No longer the sole preserve of the “webmaster”—usually somebody in the IT department who felt like taking on the job, or the nephew who was “good with computers”—developing sites and services for the Web has become a serious software engineering discipline. Today’s multi-device websites, or “responsive” as the fashionable nomenclature would have it, are a technical challenge in themselves, and that’s before you consider integration with a CMS (WordPress, Drupal et al.), performance (network optimisation, browser rendering and so on), accessibility (ARIA) and many other issues too numerous to mention.
At Dgtl we take all of these things and many more in to consideration when building websites and associated tools and services for our clients, so you can be assured that the finished product not only looks great, but is also engineered to the highest standards.
We’ve been building WordPress themes and plug-ins for as long as we can remember (well, almost), and it remains a firm favourite with our designers and developers here at Dgtl HQ.
Despite its heritage as a blogging tool, WordPress has gone from strengh to strength in recent years to become a good all-round CMS platform, and is particularly well suited for small to medium sized blogging and marketing sites. The content creating and editing tools are feature rich and user friendly, and in our view are WordPress’ single biggest strength.
We’re also big fans of the Yoast SEO plugin, which is an essential tool for understanding both how your site’s pages will be seen by search engines, and ensuring they are fully optimised for your target keywords.
Frameworks and technologies
We love technology, and particularly as it pertains to the web. On the ‘back-end’, PHP is our language of choice. It has its flaws, but its flexibility and ubiquity beat those niggles hands down. Of course, we’re also keen to keep abreast of the new kids on the block, and although we can’t claim to be Node ninjas or RoR regulars, we’ve become big fans of the Node package management and related front-end tools (Grunt, Gulp, Assemble, Yeoman and Bower to name a few), and several of the more popular Ruby tools (SASS, Jekyll). We’ve also worked with and contributed to some well known front-end frameworks, such as Zurb Foundation and Twitter Bootstrap, so we can hit the ground running if you have an existing “bootstrapped” application that needs some design finesse.
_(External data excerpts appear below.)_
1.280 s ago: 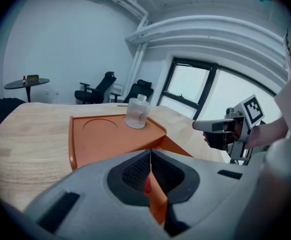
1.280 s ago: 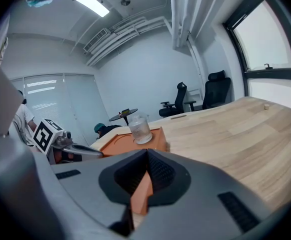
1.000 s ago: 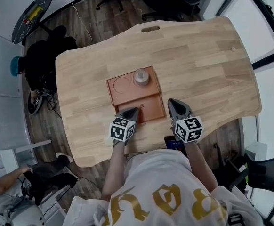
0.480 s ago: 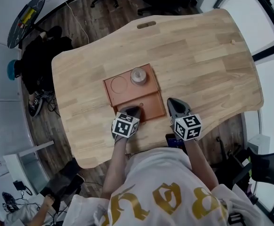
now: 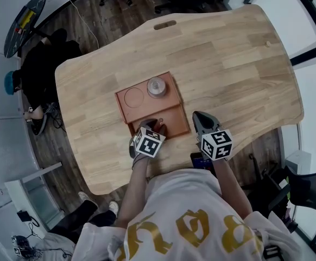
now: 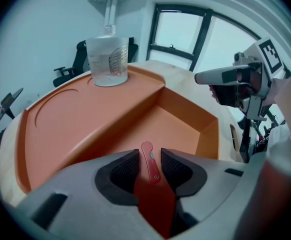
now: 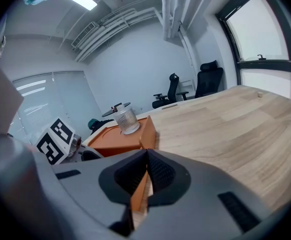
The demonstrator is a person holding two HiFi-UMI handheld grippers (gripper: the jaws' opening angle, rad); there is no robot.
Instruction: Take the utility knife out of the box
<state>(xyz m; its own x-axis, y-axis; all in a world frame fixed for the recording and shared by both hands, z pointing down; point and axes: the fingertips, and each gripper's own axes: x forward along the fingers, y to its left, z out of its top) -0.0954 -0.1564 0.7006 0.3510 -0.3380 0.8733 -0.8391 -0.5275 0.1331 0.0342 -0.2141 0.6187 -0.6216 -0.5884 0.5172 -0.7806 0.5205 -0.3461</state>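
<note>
Wooden table from above, carrying one orange box.

I see a pale wooden table (image 5: 228, 64) with rounded, wavy edges and a slot (image 5: 165, 24) cut through it near its far edge. An orange box (image 5: 147, 109) lies flat on it, left of centre and close to the near edge. A tiny pale object (image 5: 267, 44), too small for me to identify, sits well apart near the far right corner.
</note>
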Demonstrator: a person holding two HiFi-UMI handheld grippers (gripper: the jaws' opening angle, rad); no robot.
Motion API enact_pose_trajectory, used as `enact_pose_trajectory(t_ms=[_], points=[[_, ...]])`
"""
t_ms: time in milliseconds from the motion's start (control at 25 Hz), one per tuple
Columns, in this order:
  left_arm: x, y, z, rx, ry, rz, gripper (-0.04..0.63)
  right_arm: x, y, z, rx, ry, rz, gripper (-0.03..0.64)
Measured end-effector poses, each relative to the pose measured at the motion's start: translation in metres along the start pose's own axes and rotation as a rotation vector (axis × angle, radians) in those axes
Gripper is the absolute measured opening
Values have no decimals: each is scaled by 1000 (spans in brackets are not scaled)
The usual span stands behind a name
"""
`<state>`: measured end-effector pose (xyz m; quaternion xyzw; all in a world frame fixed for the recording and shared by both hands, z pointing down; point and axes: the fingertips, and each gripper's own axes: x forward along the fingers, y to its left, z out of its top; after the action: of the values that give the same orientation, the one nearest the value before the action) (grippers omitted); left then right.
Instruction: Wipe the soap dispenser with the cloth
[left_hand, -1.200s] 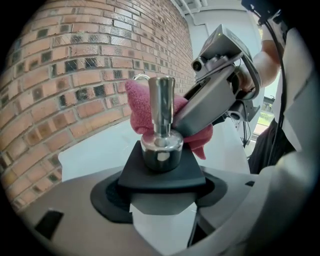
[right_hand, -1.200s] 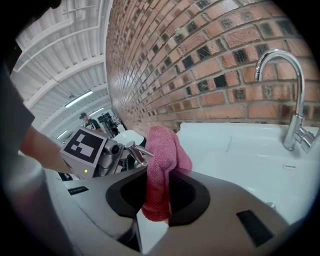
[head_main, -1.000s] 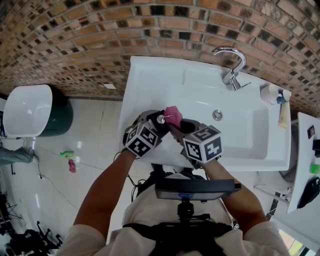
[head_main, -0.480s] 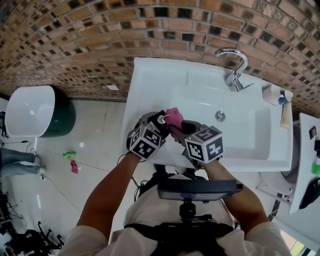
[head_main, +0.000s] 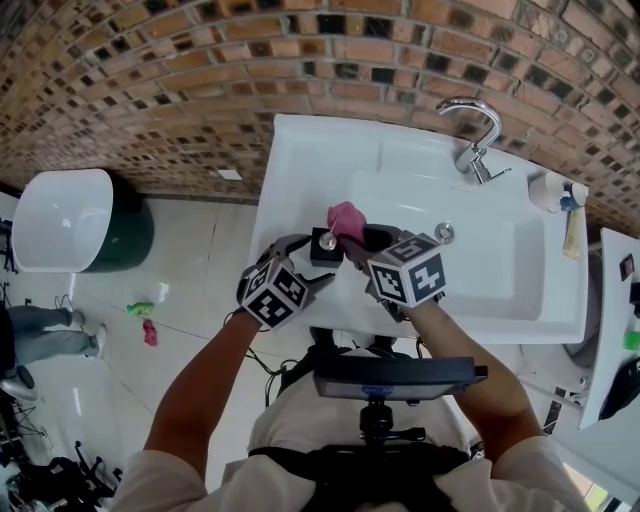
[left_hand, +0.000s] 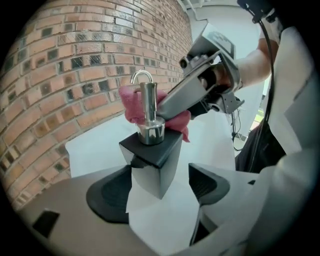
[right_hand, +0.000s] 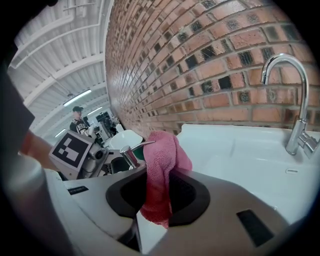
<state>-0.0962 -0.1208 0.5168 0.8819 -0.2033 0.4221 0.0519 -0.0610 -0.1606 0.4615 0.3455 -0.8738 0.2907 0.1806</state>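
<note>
We see the dispenser upright on the flat left ledge of the sink, near the front edge, between the two grippers. The left gripper brackets it from the person's side. Its jaws are apart and have just been opening wider. The dispenser body is between them, but the pads look clear of it on both sides. We read that as a let-go or loose guard, leaving the dispenser to stand on its own.

The right gripper is clamped on the cloth. A bunch sticks up past the jaws, so the soft wad, not hard plastic, meets the dispenser. The wad sits against the pump, behind the spout at the very top. We judge the head is being wiped now, and we can't tell if the body is done.

Materials:
- **Cloth:** pink terry, nubby and limp, and it folds easily.
- **Dispenser:** a square glossy body, pale and reflective. It has a flat black square cap, a shiny metal collar and a thin curved metal spout. It is probably slick, and tippy if shoved sideways with no grip on it.
- **Sink:** white, glazed and smooth.
- **Tap:** chrome and hooked, on the far side, well apart.
- **Wall:** rough brick with dark inset tiles.
- **Gripper pads:** black and ribbed, on grey plastic jaws.
</note>
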Motion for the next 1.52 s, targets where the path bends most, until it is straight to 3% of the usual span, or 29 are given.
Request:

We’re fans of the ‘cloud’, and we’ve used various tools in the AWS ecosystem including EC2, S3 and Cloudfront using their respective APIs. Did I mention that we’re also well versed in the use of Git, Less, Stylus, Greensock and Kirby?
Drupal Vs WordPress
To those unfamiliar with Drupal and WordPress, the difference between the two can often seem insignificant, and the choice between them is often based purely on the personal preferences of the team of developers and designers tasked with building the site. At Dgtl, we believe in choosing exactly the right tool for the job, and that means considering both your immediate and long term objectives when selecting a CMS. We won’t bore you with technical jargon, but we do believe in educating our clients on the range of options available to them, and explaining why we would recommend one choice over another.
Both Drupal and WordPress offer excellent community support, extensive customisation via a very broad range of third party extensions, and a large marketplace of developers, designers and other support professionals. Both platforms offer a range of core functionality which make them a solid choice for a broad range of sites, but they excel in different areas.
When to use Drupal
Although Drupal can also be used for small to medium blogs and marketing sites, it really excels when used as a platform for larger community oriented sites where visitor contribution is a key goal, and features a very comprehensive and granular permissions system that offers far greater flexibility than WordPress. The content creation and editing experience is much simpler than WordPress, but also less feature rich—especially when working with media rich sites that include lots of imagery and video. Drupal, in our opinion, also offers greater flexibility “under the hood”, which is particularly helpful when integrating with third party tools and services.